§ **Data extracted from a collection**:

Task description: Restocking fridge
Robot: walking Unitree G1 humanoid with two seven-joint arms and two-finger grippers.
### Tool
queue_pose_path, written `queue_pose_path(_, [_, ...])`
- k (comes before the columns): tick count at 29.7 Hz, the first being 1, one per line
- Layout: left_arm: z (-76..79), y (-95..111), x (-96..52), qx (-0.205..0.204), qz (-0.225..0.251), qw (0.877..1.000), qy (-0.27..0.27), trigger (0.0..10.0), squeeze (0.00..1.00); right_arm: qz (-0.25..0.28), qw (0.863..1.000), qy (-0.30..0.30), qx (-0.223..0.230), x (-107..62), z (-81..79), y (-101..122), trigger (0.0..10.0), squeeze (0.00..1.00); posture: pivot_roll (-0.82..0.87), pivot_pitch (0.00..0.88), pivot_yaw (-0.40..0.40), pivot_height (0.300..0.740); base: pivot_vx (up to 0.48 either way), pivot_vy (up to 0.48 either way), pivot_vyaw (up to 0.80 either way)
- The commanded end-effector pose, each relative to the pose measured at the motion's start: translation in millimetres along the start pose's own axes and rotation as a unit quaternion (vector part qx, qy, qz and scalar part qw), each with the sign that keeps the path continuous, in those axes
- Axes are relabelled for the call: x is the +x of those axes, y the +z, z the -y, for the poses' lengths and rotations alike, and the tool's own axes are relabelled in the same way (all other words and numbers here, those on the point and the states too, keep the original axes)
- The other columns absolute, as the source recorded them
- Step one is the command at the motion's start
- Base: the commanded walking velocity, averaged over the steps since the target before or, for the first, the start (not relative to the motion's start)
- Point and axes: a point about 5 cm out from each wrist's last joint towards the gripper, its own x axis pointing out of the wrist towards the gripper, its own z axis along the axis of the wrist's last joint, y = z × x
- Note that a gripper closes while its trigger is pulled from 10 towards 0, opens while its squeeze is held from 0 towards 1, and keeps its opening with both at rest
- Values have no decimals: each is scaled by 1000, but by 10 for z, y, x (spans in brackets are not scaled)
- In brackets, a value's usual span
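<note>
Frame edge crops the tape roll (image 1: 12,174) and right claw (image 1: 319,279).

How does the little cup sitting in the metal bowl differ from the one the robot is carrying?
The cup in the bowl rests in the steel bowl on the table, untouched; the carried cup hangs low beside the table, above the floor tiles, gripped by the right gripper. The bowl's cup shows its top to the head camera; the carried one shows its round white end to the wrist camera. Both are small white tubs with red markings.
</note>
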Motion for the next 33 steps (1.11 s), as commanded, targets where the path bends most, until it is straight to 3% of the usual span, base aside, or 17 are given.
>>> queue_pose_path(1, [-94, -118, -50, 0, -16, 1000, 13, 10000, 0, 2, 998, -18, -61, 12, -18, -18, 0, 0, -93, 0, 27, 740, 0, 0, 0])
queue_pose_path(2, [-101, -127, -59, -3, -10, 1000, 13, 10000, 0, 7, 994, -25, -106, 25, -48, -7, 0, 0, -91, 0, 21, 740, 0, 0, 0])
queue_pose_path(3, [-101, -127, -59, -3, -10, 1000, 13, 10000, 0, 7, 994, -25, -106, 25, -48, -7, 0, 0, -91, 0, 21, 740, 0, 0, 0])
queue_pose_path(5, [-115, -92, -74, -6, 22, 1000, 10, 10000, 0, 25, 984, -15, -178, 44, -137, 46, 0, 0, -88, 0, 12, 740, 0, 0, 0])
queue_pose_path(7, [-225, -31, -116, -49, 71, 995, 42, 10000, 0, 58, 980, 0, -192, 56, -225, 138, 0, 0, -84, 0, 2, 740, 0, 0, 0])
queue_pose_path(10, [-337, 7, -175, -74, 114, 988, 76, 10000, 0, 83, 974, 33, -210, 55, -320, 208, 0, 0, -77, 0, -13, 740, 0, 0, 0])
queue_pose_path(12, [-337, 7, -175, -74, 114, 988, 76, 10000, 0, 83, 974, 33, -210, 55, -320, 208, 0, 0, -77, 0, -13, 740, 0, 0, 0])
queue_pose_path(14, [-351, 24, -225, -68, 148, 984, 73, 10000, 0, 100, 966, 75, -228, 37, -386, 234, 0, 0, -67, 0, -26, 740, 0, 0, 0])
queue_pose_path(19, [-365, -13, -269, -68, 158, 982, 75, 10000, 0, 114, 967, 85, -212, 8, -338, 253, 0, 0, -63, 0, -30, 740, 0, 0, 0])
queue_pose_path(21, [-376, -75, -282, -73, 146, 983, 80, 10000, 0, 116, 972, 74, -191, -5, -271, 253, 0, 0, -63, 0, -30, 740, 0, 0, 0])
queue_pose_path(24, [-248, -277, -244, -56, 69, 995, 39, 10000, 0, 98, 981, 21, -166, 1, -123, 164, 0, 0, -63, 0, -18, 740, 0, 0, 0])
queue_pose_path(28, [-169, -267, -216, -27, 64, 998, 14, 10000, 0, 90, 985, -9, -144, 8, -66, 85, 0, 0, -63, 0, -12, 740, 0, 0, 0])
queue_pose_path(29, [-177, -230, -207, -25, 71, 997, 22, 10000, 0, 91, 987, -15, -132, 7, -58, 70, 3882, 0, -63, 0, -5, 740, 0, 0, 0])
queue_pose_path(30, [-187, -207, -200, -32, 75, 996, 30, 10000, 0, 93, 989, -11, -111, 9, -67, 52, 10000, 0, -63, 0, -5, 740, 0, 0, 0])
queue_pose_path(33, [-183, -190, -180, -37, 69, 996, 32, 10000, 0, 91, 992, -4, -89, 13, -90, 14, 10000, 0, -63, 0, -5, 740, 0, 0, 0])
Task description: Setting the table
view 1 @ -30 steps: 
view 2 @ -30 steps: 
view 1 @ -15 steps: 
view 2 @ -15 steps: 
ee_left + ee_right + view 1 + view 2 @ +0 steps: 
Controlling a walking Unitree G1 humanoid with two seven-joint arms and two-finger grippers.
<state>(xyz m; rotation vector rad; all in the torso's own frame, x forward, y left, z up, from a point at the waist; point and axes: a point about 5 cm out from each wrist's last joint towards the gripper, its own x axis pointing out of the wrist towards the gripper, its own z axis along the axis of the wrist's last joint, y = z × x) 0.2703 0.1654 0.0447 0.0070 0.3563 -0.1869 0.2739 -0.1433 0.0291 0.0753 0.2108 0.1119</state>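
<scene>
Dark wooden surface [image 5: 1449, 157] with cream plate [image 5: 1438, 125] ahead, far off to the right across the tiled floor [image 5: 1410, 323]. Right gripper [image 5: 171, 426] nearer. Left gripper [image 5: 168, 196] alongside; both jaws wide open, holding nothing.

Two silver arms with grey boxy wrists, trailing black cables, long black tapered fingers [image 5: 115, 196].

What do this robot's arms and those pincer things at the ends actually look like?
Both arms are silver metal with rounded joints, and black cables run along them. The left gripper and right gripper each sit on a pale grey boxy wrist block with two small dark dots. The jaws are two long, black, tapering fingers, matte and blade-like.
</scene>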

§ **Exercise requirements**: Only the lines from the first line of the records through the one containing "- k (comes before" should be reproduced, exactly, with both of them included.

§ **Written solution**:
Task description: Restocking fridge
Robot: walking Unitree G1 humanoid with two seven-joint arms and two-finger grippers.
### Tool
queue_pose_path, written `queue_pose_path(_, [_, ...])`
- k (comes before the columns): tick count at 29.7 Hz, the first being 1, one per line

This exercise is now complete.